:: Directions ::
All of the data that follows should be written out exactly.
= = =
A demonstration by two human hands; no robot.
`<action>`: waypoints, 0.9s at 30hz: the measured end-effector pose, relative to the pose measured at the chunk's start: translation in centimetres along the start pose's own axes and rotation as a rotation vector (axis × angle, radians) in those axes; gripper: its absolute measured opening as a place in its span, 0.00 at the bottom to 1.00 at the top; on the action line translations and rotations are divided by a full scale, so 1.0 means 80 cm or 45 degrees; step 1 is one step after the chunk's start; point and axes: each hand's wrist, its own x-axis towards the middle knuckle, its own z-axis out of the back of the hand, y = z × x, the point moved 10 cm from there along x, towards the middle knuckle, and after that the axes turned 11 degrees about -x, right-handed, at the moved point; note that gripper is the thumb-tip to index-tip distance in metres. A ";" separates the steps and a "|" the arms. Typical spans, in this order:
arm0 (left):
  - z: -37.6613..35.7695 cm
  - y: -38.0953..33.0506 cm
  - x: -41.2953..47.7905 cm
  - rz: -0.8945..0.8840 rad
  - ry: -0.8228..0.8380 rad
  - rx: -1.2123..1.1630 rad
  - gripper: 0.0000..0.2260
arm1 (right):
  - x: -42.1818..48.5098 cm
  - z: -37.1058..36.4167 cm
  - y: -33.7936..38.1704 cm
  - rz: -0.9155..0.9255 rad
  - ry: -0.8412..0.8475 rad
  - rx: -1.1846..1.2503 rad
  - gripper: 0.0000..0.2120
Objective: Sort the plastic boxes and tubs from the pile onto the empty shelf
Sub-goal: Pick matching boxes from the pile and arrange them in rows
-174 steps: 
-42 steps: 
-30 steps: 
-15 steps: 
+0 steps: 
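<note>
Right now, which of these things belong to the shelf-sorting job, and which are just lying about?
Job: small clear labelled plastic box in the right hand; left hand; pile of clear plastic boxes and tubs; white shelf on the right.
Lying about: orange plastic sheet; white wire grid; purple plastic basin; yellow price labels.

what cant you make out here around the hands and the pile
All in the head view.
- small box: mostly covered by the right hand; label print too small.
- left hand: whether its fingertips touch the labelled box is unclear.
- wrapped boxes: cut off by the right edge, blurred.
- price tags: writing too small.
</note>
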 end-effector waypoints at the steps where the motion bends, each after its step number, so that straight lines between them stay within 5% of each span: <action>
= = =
:: Solved exercise ::
A demonstration by two human hands; no robot.
`<action>`: waypoints, 0.9s at 30hz: the measured end-effector pose, relative to the pose measured at the chunk's start: translation in centimetres along the start pose's own axes and rotation as a rotation vector (axis × angle, radians) in those axes; gripper: its absolute measured opening as a place in its span, 0.00 at the bottom to 1.00 at the top; on the action line translations and rotations are divided by a full scale, so 1.0 means 80 cm or 45 degrees; step 1 is one step after the chunk's start; point and axes: each hand's wrist, its own x-axis towards the middle knuckle, its own z-axis out of the back of the hand, y = z × x, the point moved 10 cm from there along x, towards the middle knuckle, and after that the axes turned 11 degrees about -x, right-handed, at the moved point; note that gripper is the thumb-tip to index-tip distance in metres. A ";" separates the steps and a "|" the arms. Typical spans, in this order:
arm0 (left):
  - z: -37.6613..35.7695 cm
  - y: -38.0953..33.0506 cm
  - x: -41.2953..47.7905 cm
  - rz: -0.8945..0.8840 rad
  - ry: -0.8228..0.8380 rad
  - rx: -1.2123..1.1630 rad
  - gripper: 0.0000..0.2260
arm1 (right):
  - x: -42.1818..48.5098 cm
  - z: -37.1058..36.4167 cm
  - y: -33.7936..38.1704 cm
  - rz: -0.9155..0.9255 rad
  - ry: -0.8412..0.8475 rad
  - rx: -1.1846..1.2503 rad
  - gripper: 0.0000..0.2120
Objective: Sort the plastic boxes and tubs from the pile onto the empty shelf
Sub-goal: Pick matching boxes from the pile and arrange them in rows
-174 steps: 
-42 steps: 
-30 steps: 
-15 steps: 
+0 steps: 
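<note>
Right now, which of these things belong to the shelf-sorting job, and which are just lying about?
Job: small clear labelled plastic box in the right hand; left hand; pile of clear plastic boxes and tubs; white shelf on the right.
Lying about: orange plastic sheet; white wire grid; purple plastic basin; yellow price labels.

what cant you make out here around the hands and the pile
All in the head view.
- small box: mostly covered by the right hand; label print too small.
- left hand: whether its fingertips touch the labelled box is unclear.
- wrapped boxes: cut off by the right edge, blurred.
- price tags: writing too small.
</note>
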 end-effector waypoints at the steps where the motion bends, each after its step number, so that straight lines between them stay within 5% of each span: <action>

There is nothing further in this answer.